1 in 20 patients may have MRSA
The largest and most comprehensive study to date of the prevalence of methicillin-resistant Staphylococcus aureus (MRSA) in U.S. healthcare facilities indicates that 46 out of every 1,000 patients were either infected or colonized with the bacteria—a rate as much as 11 times greater than previous estimates.
The Association for Professionals in Infection and Epidemiology (APIC) conducted the survey of 1,237 facilities in October and November of 2006. The respondents, which were located in all 50 states, represented approximately 21 percent of all U.S. healthcare facilities and 28 percent of the average daily census. Healthcare facilities ranged in size from 8 beds to 1,668 licensed beds (with an average of 256 beds). They included acute care, rehabilitative care, and long-term care facilities; women’s and children’s hospitals; and Veterans Affairs (VA) facilities. The institutions reported a total of 187,058 inpatients during the survey period.

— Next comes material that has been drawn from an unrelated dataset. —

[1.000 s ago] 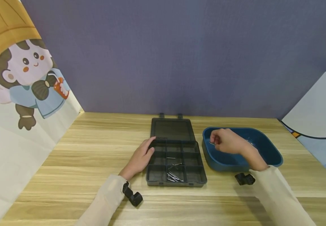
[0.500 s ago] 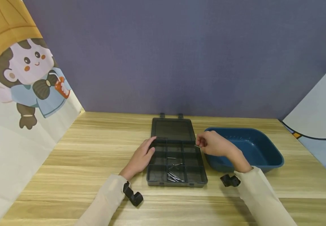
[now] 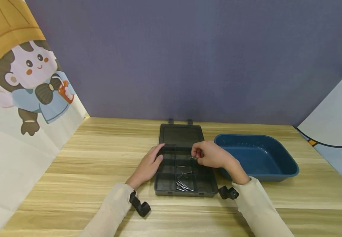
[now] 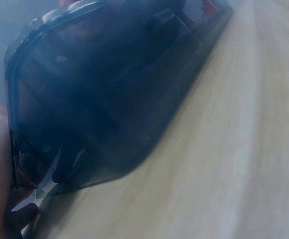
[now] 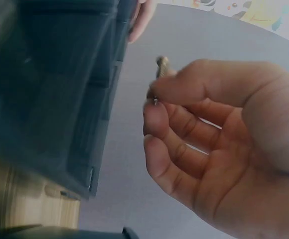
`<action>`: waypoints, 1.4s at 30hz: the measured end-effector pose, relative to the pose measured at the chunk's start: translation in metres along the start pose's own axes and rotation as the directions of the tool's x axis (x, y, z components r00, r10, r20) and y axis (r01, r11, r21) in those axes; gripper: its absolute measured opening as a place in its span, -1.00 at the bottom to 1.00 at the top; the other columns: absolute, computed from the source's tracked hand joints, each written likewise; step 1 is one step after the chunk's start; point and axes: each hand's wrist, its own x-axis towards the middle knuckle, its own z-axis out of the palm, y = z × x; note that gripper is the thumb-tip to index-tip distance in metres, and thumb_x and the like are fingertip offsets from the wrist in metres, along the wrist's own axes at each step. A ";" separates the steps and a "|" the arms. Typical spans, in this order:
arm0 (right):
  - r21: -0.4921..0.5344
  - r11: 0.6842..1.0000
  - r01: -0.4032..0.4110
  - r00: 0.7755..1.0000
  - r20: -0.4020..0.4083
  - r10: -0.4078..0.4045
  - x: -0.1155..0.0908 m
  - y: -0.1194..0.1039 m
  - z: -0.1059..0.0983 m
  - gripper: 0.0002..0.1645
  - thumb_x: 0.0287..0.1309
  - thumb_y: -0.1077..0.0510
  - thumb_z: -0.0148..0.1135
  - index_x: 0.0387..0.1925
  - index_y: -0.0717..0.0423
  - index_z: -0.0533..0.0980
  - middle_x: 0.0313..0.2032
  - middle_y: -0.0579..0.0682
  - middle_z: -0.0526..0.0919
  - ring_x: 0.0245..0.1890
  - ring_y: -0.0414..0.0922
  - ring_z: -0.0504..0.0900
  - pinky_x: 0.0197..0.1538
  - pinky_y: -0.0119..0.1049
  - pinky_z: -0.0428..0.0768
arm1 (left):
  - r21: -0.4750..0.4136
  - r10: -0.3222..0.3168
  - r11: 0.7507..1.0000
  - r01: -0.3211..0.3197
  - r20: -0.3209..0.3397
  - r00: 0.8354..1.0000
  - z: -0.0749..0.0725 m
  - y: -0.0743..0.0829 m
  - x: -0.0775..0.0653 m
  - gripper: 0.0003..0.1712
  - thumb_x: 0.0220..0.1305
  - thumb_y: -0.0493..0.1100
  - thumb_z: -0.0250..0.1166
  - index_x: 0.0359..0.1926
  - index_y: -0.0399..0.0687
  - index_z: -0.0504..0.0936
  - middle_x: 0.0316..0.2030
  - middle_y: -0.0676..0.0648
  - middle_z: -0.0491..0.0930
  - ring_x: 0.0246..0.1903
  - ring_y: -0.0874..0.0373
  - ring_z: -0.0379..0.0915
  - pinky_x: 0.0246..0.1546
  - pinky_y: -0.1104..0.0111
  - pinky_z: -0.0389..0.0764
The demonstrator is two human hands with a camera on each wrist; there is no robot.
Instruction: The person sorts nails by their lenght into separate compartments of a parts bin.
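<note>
My right hand (image 3: 212, 155) pinches a small metal screw (image 5: 162, 65) between thumb and fingertips, above the compartments of a dark translucent organizer box (image 3: 185, 194). Its other fingers are loosely bent. At the left side of the box my left hand (image 3: 145, 166) rests with fingers fairly straight, touching the edge. Several long, thin metal screws (image 3: 184, 186) lie in the front middle compartment. Other thin metal pieces (image 3: 185, 172) lie farther back in the middle column. The left wrist view shows the box wall (image 4: 94, 99) close up, with part of my hand beside it.
The box lid (image 3: 181, 135) lies folded back flat behind the compartments. To the right stands a blue plastic basin (image 3: 277, 178), close to the box. A grey-purple panel (image 3: 171, 59) rises behind the wooden table (image 3: 79, 184).
My right hand has moved left from over the blue basin to over the organizer box, carrying the screw. My left hand has stayed at the box's left edge.
</note>
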 end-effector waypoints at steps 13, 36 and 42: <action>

The following statistics represent the major results of the survey:
- Total number of patients with MRSA colonization/infection: 8,654
- Overall MRSA rate (infection and colonization): 46.3 per 1,000 inpatients
- Clinical culture-positive MRSA rate: 34 per 1,000 inpatients (range: 16 to 48 per 1,000 inpatients)
- Percentage of infections detected by clinical cultures: 81
- Percentage of infections detected by active surveillance cultures: 19
- Percentage of infections detected within 48 hours of admission: 77
- Percentage of infections detected more than 48 hours after admission: 23
- Percentage of infected patients with skin and soft-tissue infections only: 37
- Percentage of infected patients with infections at other sites: 63
- Percentage of isolates susceptible to clindamycin: less than 30
- Percentage of isolates susceptible to levofloxacin: less than 20
The MRSA rate of 46.3 per 1,000 inpatients is between 8 and 11 times greater than previous estimates, which were based on incidence rather than prevalence data. If only clinical culture results are counted (ignoring MRSA colonization data), the MRSA rate of 34 per 1,000 inpatients is still more than eight times greater than the recent estimate of 3.95 MRSA infections per 1,000 discharges by Kuehnert and associates. (Kuehnert MJ, Hill HA, Kupronis BA, Tokars JI, Solomon SL, Jernigan DB. Methicillin-resistant-Staphylococcus aureus hospitalizations, United States. Emerg Infect Dis 2005;11:868-872.)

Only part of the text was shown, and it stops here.